Stored dataset items:

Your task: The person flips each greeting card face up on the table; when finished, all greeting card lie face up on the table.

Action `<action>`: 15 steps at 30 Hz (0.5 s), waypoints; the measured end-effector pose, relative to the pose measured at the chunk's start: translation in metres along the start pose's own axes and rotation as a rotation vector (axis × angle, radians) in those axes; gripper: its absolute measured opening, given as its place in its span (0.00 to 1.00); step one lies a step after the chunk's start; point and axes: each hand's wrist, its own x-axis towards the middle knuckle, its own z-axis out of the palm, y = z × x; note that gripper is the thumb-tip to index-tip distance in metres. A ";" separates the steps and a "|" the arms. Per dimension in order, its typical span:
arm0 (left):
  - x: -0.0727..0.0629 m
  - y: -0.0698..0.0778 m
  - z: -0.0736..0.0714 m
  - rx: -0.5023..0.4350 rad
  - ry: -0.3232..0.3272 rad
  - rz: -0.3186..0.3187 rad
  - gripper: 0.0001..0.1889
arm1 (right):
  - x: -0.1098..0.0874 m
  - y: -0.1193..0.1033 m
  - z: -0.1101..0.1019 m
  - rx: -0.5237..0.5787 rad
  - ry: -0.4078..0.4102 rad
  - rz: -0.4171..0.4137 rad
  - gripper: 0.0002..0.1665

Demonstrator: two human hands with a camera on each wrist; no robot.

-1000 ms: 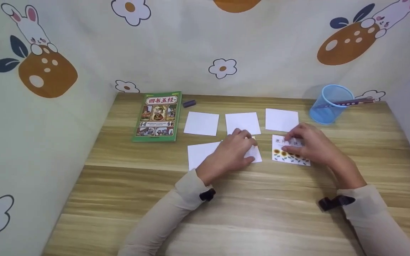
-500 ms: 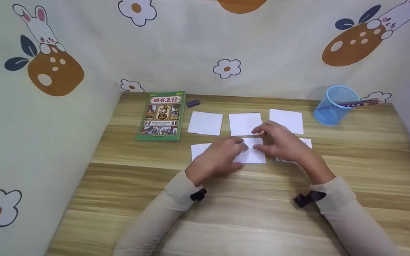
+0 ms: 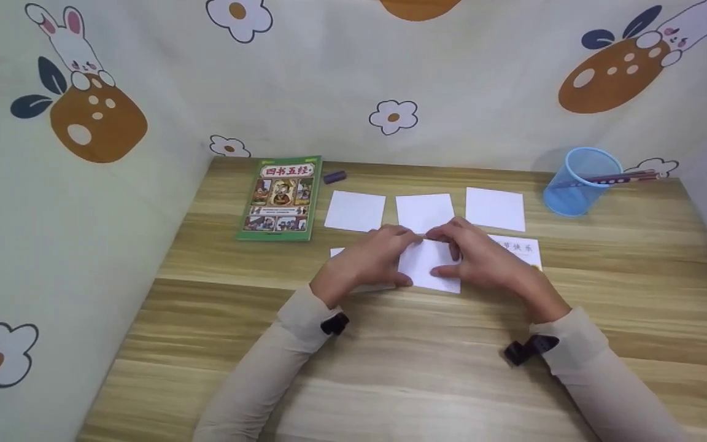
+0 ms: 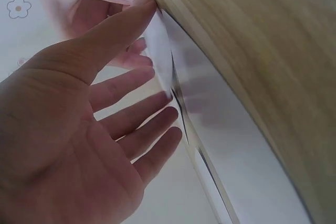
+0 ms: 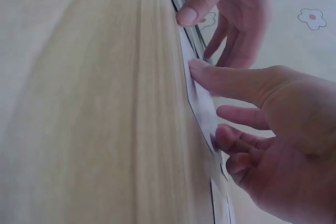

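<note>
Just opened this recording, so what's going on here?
A person is handling a square white paper card at a wood-grain table. Their left hand touches its left side, while their right hand holds it from the right. Three blank white cards lie in a row behind. Another white card lies partly hidden by the left hand, and a white card printed with dark characters is partly covered by the right.

On my feed the white card (image 3: 418,263) mid-frame looked like smooth matt paper, the tabletop (image 3: 439,368) wood-grained, the cup (image 3: 567,197) upper right kinda plasticky, the sleeves (image 3: 267,374) matt cloth.
</note>
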 end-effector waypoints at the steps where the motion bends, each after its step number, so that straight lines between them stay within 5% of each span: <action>1: -0.001 -0.001 0.000 -0.003 0.010 0.007 0.42 | 0.001 -0.001 0.000 0.007 0.012 -0.008 0.35; 9: -0.003 -0.003 -0.001 -0.018 0.140 0.057 0.41 | 0.007 -0.005 0.001 0.059 0.109 -0.015 0.21; 15: 0.003 0.004 -0.008 -0.226 0.230 0.184 0.30 | 0.007 -0.001 -0.002 0.160 0.215 0.025 0.09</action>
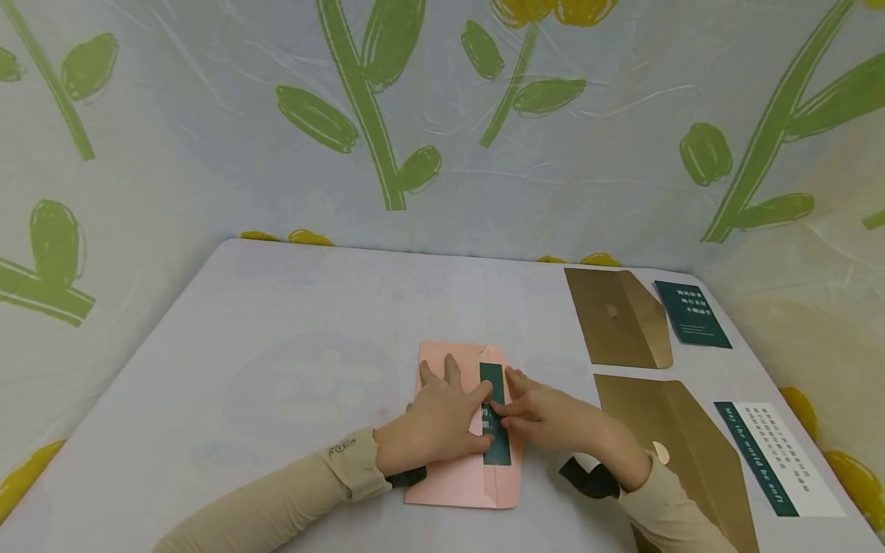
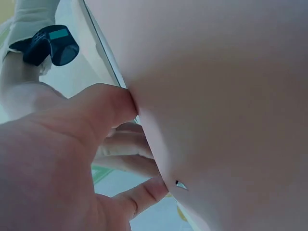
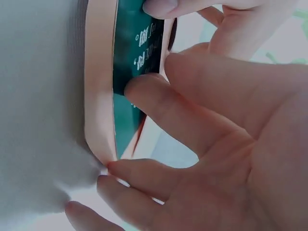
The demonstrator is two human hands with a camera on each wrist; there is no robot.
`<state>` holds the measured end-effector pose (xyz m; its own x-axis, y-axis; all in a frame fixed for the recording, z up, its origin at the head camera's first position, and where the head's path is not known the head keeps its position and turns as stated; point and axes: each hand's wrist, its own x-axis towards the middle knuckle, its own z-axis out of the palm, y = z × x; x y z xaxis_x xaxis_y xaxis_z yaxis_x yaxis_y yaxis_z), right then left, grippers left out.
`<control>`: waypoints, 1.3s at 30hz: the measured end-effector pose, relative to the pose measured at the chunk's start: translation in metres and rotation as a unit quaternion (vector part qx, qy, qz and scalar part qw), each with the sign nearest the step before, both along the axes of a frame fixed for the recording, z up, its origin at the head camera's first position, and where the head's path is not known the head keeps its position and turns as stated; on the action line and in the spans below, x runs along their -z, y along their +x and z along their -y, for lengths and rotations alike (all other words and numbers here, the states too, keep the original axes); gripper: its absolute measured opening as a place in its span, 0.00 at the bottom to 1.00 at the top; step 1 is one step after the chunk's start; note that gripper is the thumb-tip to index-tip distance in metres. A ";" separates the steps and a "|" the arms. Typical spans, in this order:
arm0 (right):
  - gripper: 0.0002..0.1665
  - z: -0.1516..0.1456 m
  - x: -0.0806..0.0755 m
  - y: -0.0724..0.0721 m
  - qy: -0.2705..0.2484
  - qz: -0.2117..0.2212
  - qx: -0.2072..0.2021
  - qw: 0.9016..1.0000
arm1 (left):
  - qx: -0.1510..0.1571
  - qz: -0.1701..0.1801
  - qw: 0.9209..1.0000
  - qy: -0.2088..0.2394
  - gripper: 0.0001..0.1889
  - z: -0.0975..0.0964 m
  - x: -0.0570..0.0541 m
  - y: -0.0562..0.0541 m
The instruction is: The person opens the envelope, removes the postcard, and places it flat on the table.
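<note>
A pink envelope (image 1: pixel 449 491) lies in front of me with its flap on the right side. A dark green card strip (image 1: pixel 498 449) with white characters shows along the flap side; the rest of it is hidden. My left hand (image 1: pixel 442 415) rests on the envelope with fingers spread, its thumb and a fingertip at the strip's edge. My right hand (image 1: pixel 553 415) comes from the right, one fingertip pressing on the strip. In the right wrist view, other right-hand fingertips (image 3: pixel 120 168) touch the corner of the pink flap (image 3: pixel 98 96).
To the right lie two gold envelopes, a far one (image 1: pixel 601 322) and a nearer one (image 1: pixel 684 438) beneath the right forearm. Beside them are a green card (image 1: pixel 691 311) and a white card with a green band (image 1: pixel 788 461). Leaf-printed sheeting (image 1: pixel 242 115) surrounds the white table (image 1: pixel 311 307).
</note>
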<state>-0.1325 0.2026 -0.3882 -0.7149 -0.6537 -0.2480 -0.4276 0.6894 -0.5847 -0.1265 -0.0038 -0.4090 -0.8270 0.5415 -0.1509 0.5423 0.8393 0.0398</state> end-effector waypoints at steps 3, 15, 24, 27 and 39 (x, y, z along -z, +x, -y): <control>0.30 0.002 -0.001 0.004 0.007 -0.005 -0.002 1.000 | -0.006 0.004 1.000 -0.001 0.37 -0.001 0.001 0.001; 0.53 0.017 0.006 0.015 0.081 -0.039 -0.013 0.996 | -0.005 0.015 1.000 0.006 0.40 0.000 0.001 0.001; 0.52 0.013 0.003 0.013 0.108 -0.025 0.007 0.994 | 0.004 0.000 1.000 -0.007 0.39 0.000 0.003 0.000; 0.52 0.011 0.001 0.012 0.124 -0.018 0.017 0.992 | 0.006 -0.007 1.000 -0.008 0.37 -0.001 0.004 -0.001; 0.58 0.013 0.004 0.018 0.089 -0.005 0.021 0.996 | -0.004 0.000 1.000 -0.019 0.39 -0.003 0.002 0.001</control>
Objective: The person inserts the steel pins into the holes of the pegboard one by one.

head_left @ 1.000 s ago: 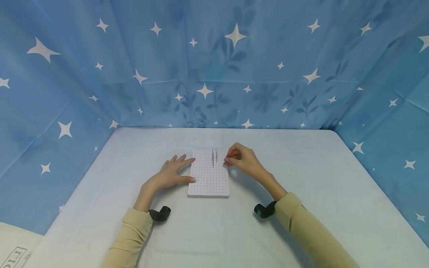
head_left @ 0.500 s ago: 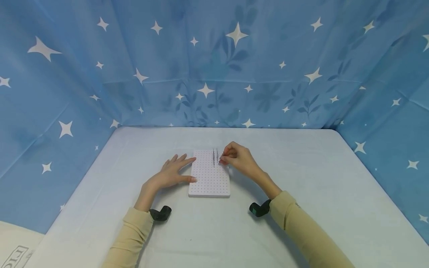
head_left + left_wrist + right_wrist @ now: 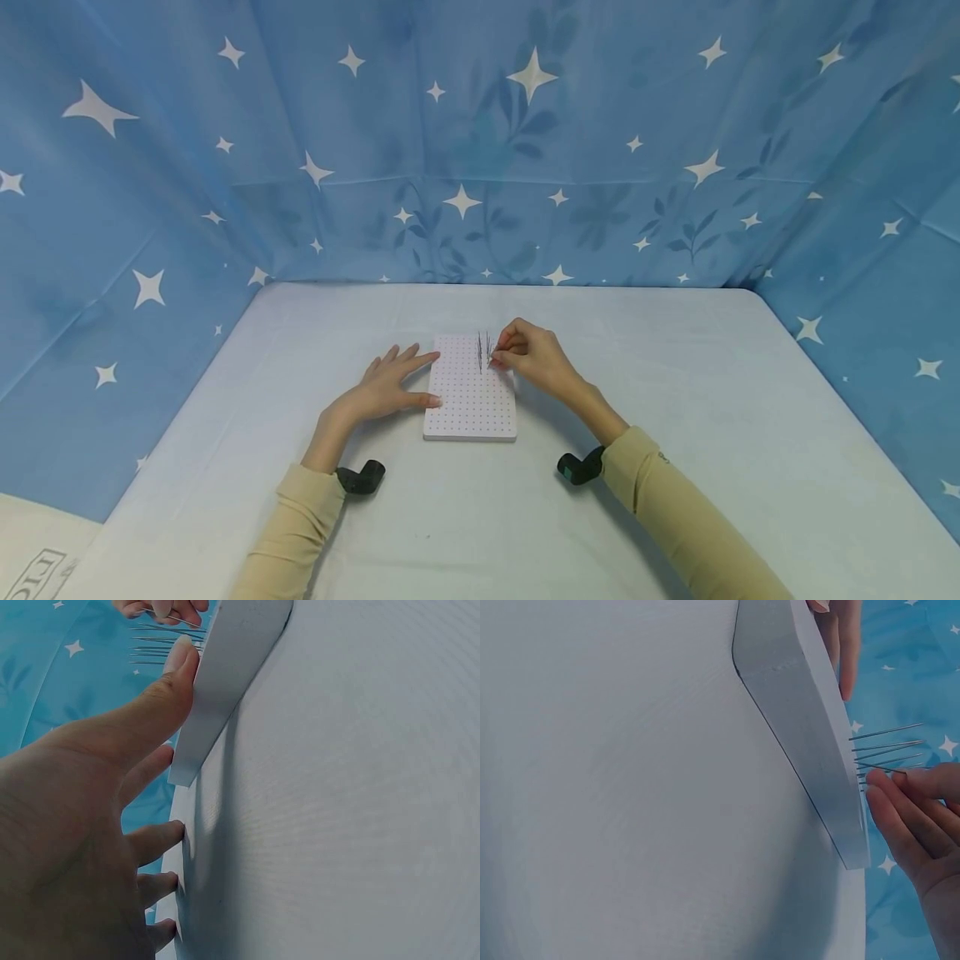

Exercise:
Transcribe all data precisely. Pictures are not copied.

Answer:
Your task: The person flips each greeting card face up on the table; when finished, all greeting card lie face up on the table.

Action `<action>`: 15 steps at 30 Hz (0.5 s), waypoints; the measured end-effector pose, relative to the pose measured at the chunk's start: translation in metres along the start pose's own axes and rotation as a rotation vector (axis × angle, radians) in those axes; gripper: its absolute measured opening, given as its place in its span (0.00 to 1.00); step one lies a step after the chunk's start; point and axes: each hand's wrist, its own x-axis towards the middle knuckle, its own z-axis out of the palm, y = z × x; note that gripper is the thumb-tip to index-tip distance in metres. A ";" separates the steps and a "|" the arms. Per dimension in order, its typical span:
arm0 (left):
  - x: -0.0727..0.0629 m
  - y: -0.0698..0.0778 m
  - z: -0.0736..0.0714 m
  - rx: -0.5023..0.4350 rad
  - ry: -0.3232..0.3272 rad
  - rz: -0.3186..0.3187 rad
  - gripper: 0.0001..0.1889
arm1 (right):
  - x: -0.1098..0.0874 m
  - y: -0.1193..0.1033 m
  - z: -0.1101..0.1019 m
  - rx: -0.5237..0.5787 rad
  - ry: -0.4078..0.4102 rad
  - rz: -0.4171..0.4137 rad
  - gripper: 0.0002..0.1665

Demonstrator: two human hands with a camera on each wrist; no robot.

-1000 ms: 
-500 ms: 
+0 ms: 
+0 ms: 
+0 ms: 

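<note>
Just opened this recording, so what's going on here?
A person is handling a square white paper card at a wood-grain table. Their left hand touches its left side, while their right hand holds it from the right. Three blank white cards lie in a row behind. Another white card lies partly hidden by the left hand, and a white card printed with dark characters is partly covered by the right.

On my feed the white card (image 3: 418,263) mid-frame looked like smooth matt paper, the tabletop (image 3: 439,368) wood-grained, the cup (image 3: 567,197) upper right kinda plasticky, the sleeves (image 3: 267,374) matt cloth.
</note>
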 end-effector waypoints at the steps where the motion bends, each after its step number, so that straight lines between them stay within 5% of each span: <action>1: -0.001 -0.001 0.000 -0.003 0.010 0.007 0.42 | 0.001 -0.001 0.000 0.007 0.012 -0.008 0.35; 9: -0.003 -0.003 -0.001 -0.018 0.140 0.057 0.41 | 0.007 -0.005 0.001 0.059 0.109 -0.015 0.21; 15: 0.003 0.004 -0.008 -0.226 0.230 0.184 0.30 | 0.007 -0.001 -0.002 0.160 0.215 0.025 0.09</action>
The demonstrator is two human hands with a camera on each wrist; there is no robot.
`<state>` holds the measured end-effector pose (xyz m; its own x-axis, y-axis; all in a frame fixed for the recording, z up, its origin at the head camera's first position, and where the head's path is not known the head keeps its position and turns as stated; point and axes: each hand's wrist, its own x-axis towards the middle knuckle, its own z-axis out of the palm, y = z × x; x y z xaxis_x xaxis_y xaxis_z yaxis_x yaxis_y yaxis_z), right then left, grippers left out.
`<control>`: waypoints, 1.3s at 30hz: the measured end-effector pose, relative to the pose measured at the chunk's start: translation in metres and rotation as a unit quaternion (vector part qx, qy, qz and scalar part qw), each with the sign nearest the step before, both along the axes of a frame fixed for the recording, z up, its origin at the head camera's first position, and where the head's path is not known the head keeps its position and turns as stated; on the action line and in the spans below, x runs along their -z, y along their +x and z along their -y, for lengths and rotations alike (all other words and numbers here, the states too, keep the original axes); gripper: its absolute measured opening as a place in its span, 0.00 at the bottom to 1.00 at the top; step 1 is one step after the chunk's start; note that gripper is the thumb-tip to index-tip distance in metres. A ";" separates the steps and a "|" the arms. Typical spans, in this order:
arm0 (right):
  - gripper: 0.0002..0.1665
  - z: -0.1516..0.1456 m
  - x: -0.0806..0.0755 m
  - y: -0.0724..0.0721 m
  - qy: -0.2705..0.2484
  - qz: -0.2117..0.2212
  - qx: -0.2072..0.2021
  - qw: 0.9016..1.0000
arm1 (left):
  - qx: -0.1510..0.1571
  - qz: -0.1701..0.1801
  - qw: 0.9209..1.0000
  - qy: -0.2088..0.2394
  - gripper: 0.0001..0.1889
  - z: -0.0975..0.0964 m
  - x: -0.0570..0.0541 m
  - y: -0.0562..0.0541 m
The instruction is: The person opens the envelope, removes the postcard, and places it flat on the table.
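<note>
A pink envelope (image 1: pixel 449 491) lies in front of me with its flap on the right side. A dark green card strip (image 1: pixel 498 449) with white characters shows along the flap side; the rest of it is hidden. My left hand (image 1: pixel 442 415) rests on the envelope with fingers spread, its thumb and a fingertip at the strip's edge. My right hand (image 1: pixel 553 415) comes from the right, one fingertip pressing on the strip. In the right wrist view, other right-hand fingertips (image 3: pixel 120 168) touch the corner of the pink flap (image 3: pixel 98 96).
To the right lie two gold envelopes, a far one (image 1: pixel 601 322) and a nearer one (image 1: pixel 684 438) beneath the right forearm. Beside them are a green card (image 1: pixel 691 311) and a white card with a green band (image 1: pixel 788 461). Leaf-printed sheeting (image 1: pixel 242 115) surrounds the white table (image 1: pixel 311 307).
</note>
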<state>-0.1325 0.2026 -0.3882 -0.7149 -0.6537 -0.2480 -0.4276 0.6894 -0.5847 -0.1265 -0.0038 -0.4090 -0.8270 0.5415 -0.1509 0.5423 0.8393 0.0398</state> end-effector waypoints at steps 3, 15, 24, 27 and 39 (x, y, z along -z, +x, -y): <control>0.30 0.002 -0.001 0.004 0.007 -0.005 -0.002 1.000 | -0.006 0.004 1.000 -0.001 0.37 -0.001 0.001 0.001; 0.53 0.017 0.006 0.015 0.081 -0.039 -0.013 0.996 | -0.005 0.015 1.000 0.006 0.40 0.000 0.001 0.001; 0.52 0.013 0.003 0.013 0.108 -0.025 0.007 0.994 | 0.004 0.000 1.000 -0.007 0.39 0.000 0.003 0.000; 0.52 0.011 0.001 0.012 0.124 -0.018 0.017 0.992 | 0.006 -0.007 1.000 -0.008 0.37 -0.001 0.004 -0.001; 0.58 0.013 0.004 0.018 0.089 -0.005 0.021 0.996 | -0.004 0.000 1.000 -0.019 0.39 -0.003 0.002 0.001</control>
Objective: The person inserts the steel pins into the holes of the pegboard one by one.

head_left @ 1.000 s ago: 
head_left @ 0.500 s ago: 
head_left + left_wrist + right_wrist @ now: 

Output for this exercise is now complete.